» WHAT TO WORK ON: Two lines in the listing below mark the span: one contains "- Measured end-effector" and one contains "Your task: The". Reproduce both of them and everything between, exactly.

» DATASET EXTRACT:
---*---
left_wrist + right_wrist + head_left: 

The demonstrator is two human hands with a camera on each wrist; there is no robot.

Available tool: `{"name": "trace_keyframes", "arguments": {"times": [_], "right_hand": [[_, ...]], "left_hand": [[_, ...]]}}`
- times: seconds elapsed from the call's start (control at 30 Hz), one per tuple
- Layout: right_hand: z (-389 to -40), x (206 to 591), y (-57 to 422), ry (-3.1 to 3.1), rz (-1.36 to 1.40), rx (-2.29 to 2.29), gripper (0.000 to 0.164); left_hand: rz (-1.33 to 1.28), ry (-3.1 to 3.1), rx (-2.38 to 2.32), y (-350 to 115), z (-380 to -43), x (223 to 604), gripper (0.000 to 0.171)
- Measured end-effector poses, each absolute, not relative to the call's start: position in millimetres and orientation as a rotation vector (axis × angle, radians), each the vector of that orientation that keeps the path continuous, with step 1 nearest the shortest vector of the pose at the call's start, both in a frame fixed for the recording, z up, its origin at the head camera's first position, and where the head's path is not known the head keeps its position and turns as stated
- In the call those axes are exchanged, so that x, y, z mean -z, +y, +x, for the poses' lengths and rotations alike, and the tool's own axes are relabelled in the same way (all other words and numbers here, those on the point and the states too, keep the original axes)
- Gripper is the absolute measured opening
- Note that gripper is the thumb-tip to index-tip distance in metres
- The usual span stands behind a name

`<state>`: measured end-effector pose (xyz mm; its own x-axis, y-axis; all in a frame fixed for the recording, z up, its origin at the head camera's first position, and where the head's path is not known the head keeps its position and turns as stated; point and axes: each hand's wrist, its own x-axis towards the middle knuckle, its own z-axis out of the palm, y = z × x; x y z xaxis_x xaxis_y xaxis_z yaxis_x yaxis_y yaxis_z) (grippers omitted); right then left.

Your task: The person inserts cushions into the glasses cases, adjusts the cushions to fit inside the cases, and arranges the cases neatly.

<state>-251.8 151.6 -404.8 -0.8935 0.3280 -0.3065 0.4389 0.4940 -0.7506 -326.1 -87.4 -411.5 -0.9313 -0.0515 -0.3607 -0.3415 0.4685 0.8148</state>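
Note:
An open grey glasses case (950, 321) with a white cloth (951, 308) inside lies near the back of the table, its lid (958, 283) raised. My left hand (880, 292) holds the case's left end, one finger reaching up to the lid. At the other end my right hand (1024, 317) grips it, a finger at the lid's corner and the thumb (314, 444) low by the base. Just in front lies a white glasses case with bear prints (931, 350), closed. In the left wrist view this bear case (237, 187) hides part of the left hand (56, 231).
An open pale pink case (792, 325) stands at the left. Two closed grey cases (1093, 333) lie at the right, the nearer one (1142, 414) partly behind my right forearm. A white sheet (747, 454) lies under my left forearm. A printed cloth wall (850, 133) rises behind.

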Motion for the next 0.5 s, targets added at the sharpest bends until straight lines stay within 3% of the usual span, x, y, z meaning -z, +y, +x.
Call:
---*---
» SOLUTION BELOW:
- Measured end-effector poses, each absolute, not relative to the call's start: position in millimetres and orientation as a rotation vector (axis × angle, radians), each the vector of that orientation that keeps the path continuous, with step 1 nearest the shortest vector of the pose at the call's start, both in a frame fixed for the recording, z up, its origin at the head camera's first position, and where the head's path is not known the head keeps its position and turns as stated
- In the call those axes are exchanged, so that x, y, z mean -z, +y, +x, for the poses' lengths and rotations alike, and the tool's own axes are relabelled in the same way (all other words and numbers here, those on the point and the states too, keep the original axes)
- Gripper is the absolute measured opening
- Note that gripper is the thumb-tip to index-tip distance in metres
- The usual span stands behind a name

`<state>`: measured end-effector pose (xyz mm; its own x-axis, y-axis; all in a frame fixed for the recording, z up, its origin at the head camera's first position, and where the head's path is not known the head keeps its position and turns as stated; point and axes: each hand's wrist, its own x-axis towards the middle knuckle, its own z-axis out of the palm, y = z × x; x y z xaxis_x xaxis_y xaxis_z yaxis_x yaxis_y yaxis_z) (grippers omitted); right then left.

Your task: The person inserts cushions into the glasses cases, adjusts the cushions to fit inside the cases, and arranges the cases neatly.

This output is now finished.